First launch a container on 10.0.0.0/24:

$ sudo weave run 10.0.0.2/24 -t -i ubuntu

Detach the container from 10.0.0.0/24:

$ sudo weave detach 10.0.0.2/24 <container-id>

Re-attach the container to another network 10.10.0.0/24:

$ sudo weave attach 10.10.0.2/24 <container-id>

Now this container should be able to communicate with other containers on 10.10.0.0/24. This is a pretty useful feature when network information is not available at the time you create a container.

Integrate Weave Networks with Host Network

Sometimes you may need to allow containers on a virtual weave network to access physical host network. Conversely, hosts may want to access containers on a weave network. To support this requirement, weave allows weave networks to be integrated with host network.

For example, on hostA where a container is running on network 10.0.0.0/24, run the following command.

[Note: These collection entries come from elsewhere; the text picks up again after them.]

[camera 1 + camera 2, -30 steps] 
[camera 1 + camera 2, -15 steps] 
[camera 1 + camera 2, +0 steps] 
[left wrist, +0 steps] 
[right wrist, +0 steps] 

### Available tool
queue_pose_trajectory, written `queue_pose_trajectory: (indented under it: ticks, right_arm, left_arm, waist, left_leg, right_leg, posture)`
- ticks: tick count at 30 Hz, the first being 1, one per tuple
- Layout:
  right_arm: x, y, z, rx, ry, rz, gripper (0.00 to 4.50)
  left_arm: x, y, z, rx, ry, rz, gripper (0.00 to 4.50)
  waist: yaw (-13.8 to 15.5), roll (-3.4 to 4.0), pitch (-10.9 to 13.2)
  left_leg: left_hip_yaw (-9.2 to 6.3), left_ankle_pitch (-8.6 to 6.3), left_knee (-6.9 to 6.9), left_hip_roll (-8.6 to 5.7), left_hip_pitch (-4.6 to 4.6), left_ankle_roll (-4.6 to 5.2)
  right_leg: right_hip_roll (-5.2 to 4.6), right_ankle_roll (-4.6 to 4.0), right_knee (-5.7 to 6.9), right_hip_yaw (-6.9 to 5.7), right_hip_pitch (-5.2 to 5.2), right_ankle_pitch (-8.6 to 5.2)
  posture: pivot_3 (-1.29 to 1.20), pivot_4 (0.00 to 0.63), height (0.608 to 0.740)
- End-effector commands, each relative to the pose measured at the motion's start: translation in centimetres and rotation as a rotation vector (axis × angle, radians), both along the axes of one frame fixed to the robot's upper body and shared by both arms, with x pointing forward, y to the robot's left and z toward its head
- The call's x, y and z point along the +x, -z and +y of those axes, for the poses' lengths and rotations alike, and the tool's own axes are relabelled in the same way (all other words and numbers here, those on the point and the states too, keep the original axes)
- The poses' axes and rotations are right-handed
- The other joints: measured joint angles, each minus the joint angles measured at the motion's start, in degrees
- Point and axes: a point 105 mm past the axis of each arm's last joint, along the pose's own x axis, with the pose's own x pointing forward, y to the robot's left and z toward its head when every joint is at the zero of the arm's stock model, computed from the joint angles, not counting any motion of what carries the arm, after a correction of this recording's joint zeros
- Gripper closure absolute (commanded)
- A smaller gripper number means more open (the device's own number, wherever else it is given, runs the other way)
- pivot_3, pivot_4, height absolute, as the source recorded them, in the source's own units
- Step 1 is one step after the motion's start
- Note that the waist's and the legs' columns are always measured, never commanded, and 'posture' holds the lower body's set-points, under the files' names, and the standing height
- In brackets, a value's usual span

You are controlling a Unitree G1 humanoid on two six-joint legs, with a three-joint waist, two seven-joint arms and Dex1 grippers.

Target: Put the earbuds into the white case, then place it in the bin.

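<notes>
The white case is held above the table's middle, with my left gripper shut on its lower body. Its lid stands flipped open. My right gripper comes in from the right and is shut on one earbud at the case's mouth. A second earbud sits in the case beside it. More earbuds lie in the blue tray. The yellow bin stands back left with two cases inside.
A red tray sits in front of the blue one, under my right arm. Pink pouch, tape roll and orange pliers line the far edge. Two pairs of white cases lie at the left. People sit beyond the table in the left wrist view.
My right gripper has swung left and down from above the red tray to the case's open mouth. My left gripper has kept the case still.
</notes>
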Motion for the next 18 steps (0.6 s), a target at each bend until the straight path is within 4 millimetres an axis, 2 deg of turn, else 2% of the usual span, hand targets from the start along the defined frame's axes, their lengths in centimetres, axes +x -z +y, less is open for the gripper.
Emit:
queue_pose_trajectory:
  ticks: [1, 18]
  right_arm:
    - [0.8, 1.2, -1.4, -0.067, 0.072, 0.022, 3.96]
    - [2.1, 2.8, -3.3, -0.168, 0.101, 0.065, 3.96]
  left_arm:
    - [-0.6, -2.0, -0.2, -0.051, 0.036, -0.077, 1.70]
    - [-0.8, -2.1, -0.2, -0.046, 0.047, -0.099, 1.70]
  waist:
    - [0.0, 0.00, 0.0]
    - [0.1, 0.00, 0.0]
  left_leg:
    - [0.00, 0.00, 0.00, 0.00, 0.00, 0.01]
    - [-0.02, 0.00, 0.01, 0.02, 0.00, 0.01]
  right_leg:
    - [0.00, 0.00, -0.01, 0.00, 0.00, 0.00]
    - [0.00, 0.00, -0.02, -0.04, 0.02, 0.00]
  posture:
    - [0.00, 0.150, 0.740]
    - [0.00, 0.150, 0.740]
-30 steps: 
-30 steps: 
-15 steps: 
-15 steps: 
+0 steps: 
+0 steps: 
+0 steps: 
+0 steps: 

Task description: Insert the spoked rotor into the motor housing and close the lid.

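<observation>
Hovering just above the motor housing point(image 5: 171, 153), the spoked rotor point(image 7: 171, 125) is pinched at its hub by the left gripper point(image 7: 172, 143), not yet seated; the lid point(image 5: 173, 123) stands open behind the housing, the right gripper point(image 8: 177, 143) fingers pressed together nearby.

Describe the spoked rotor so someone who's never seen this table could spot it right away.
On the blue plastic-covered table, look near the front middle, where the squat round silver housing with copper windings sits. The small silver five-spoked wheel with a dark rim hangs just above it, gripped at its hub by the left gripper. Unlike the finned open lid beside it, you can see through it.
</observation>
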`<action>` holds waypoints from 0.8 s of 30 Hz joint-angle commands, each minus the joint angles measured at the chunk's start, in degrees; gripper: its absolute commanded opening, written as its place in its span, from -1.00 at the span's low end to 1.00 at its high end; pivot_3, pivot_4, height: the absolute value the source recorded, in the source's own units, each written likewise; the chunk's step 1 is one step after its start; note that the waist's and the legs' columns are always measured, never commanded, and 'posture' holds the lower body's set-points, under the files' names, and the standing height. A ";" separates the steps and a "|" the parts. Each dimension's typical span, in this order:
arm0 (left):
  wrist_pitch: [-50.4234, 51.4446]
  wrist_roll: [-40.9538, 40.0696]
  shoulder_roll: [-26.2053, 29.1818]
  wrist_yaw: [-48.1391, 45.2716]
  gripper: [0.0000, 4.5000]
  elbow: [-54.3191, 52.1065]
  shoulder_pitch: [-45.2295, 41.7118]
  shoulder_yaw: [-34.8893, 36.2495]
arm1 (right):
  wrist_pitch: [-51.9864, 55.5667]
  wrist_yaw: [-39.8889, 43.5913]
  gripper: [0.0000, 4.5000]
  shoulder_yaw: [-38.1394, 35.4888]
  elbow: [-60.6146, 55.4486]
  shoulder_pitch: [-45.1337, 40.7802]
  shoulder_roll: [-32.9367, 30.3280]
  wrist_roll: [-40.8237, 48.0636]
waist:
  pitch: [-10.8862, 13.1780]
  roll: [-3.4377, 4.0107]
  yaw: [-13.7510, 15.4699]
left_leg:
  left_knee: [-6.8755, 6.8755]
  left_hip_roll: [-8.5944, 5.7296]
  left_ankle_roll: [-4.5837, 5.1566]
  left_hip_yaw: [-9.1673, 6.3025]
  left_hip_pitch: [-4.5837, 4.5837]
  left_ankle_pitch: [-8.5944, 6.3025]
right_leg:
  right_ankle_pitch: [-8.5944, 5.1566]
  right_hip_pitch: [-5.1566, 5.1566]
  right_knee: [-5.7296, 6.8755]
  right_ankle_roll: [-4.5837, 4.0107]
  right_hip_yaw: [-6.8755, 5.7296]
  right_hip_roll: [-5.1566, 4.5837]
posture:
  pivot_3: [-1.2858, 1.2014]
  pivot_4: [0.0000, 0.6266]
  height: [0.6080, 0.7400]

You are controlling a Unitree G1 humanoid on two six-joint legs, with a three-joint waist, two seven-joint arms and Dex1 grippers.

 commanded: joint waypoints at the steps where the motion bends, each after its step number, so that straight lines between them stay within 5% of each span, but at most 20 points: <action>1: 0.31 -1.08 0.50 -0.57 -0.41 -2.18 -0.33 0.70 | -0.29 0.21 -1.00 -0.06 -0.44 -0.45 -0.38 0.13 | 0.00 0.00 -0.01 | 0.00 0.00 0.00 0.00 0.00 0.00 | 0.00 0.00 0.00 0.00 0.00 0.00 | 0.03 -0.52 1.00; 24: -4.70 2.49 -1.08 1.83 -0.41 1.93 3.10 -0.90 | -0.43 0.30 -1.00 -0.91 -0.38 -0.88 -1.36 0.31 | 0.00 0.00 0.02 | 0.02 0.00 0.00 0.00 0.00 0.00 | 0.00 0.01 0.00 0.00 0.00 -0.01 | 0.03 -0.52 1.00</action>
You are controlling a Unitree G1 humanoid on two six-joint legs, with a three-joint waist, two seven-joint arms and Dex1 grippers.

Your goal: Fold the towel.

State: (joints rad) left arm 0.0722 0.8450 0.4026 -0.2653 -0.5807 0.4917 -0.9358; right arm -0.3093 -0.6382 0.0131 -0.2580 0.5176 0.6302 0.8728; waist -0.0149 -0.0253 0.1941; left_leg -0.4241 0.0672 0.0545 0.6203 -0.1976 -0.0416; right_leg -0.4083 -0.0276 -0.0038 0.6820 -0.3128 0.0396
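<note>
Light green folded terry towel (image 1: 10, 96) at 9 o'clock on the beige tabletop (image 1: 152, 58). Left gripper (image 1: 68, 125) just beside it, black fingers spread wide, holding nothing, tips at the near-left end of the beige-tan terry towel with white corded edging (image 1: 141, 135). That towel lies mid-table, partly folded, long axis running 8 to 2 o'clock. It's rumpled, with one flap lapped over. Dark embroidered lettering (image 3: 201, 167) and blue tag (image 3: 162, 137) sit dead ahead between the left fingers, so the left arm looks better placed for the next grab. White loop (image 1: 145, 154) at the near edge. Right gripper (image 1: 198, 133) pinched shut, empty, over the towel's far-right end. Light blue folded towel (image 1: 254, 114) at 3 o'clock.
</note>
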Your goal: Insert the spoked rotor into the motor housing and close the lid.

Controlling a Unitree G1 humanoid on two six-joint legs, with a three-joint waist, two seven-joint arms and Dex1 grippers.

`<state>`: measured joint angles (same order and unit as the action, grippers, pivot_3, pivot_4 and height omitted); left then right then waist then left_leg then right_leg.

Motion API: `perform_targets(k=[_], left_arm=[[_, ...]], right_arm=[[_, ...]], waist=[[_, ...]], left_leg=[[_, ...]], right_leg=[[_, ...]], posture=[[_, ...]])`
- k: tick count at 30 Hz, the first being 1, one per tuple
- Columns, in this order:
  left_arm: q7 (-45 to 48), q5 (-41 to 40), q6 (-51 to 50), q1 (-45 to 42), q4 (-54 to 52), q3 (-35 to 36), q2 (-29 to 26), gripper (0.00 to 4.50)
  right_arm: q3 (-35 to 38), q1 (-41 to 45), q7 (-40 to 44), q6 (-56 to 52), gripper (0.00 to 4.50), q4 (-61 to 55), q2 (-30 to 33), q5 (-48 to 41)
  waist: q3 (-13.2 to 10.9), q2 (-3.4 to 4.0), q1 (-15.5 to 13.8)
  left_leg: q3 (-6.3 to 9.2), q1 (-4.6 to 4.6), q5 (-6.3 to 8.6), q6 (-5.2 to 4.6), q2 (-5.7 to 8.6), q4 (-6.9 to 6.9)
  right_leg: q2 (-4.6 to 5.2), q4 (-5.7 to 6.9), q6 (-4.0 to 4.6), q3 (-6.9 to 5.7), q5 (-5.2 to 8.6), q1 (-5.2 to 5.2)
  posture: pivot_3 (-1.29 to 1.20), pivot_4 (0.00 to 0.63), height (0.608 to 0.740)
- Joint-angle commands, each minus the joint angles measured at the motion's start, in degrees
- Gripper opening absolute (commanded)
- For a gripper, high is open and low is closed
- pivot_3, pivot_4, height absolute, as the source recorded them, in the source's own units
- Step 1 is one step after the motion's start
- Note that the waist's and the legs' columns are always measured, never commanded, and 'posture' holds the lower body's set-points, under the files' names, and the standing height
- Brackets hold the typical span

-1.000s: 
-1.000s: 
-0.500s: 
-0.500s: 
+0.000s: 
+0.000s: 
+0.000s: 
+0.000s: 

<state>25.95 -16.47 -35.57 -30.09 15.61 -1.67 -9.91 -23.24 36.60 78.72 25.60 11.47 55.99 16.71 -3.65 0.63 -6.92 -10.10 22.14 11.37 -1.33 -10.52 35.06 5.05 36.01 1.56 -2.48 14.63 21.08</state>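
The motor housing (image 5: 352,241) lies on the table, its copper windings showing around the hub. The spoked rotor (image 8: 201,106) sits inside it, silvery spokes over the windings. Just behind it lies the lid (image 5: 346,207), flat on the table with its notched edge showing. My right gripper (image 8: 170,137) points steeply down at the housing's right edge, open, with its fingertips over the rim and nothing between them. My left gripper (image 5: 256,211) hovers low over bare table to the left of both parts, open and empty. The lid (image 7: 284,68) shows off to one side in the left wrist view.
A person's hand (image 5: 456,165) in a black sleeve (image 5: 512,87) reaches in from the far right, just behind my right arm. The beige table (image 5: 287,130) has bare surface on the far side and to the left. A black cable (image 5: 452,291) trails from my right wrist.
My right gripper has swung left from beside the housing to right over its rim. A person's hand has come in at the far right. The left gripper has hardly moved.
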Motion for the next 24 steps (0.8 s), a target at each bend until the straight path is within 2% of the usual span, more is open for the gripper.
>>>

hostA:~$ sudo weave expose 10.0.0.100/24

This will assign IP address 10.0.0.100 to hostA, so that hostA itself is also connected to 10.0.0.0/24 network. Obviously, you need to choose an IP address which is not used by any other containers on the network.

At this point, hostA should be able to access any containers on 10.0.0.0/24, whether or not the containers are residing on hostA. Pretty neat!

Conclusion

As you can see, weave is a pretty useful Docker networking tool. This tutorial only covers a glimpse of its powerful features. If you are more ambitious, you can try its multi-hop routing, which can be pretty useful in multi-cloud environment, dynamic re-routing, which is a neat fault-tolerance feature, or even its distributed DNS service which allows you to name containers on weave networks. If you decide to use this gem in your environment, feel free to share your use case!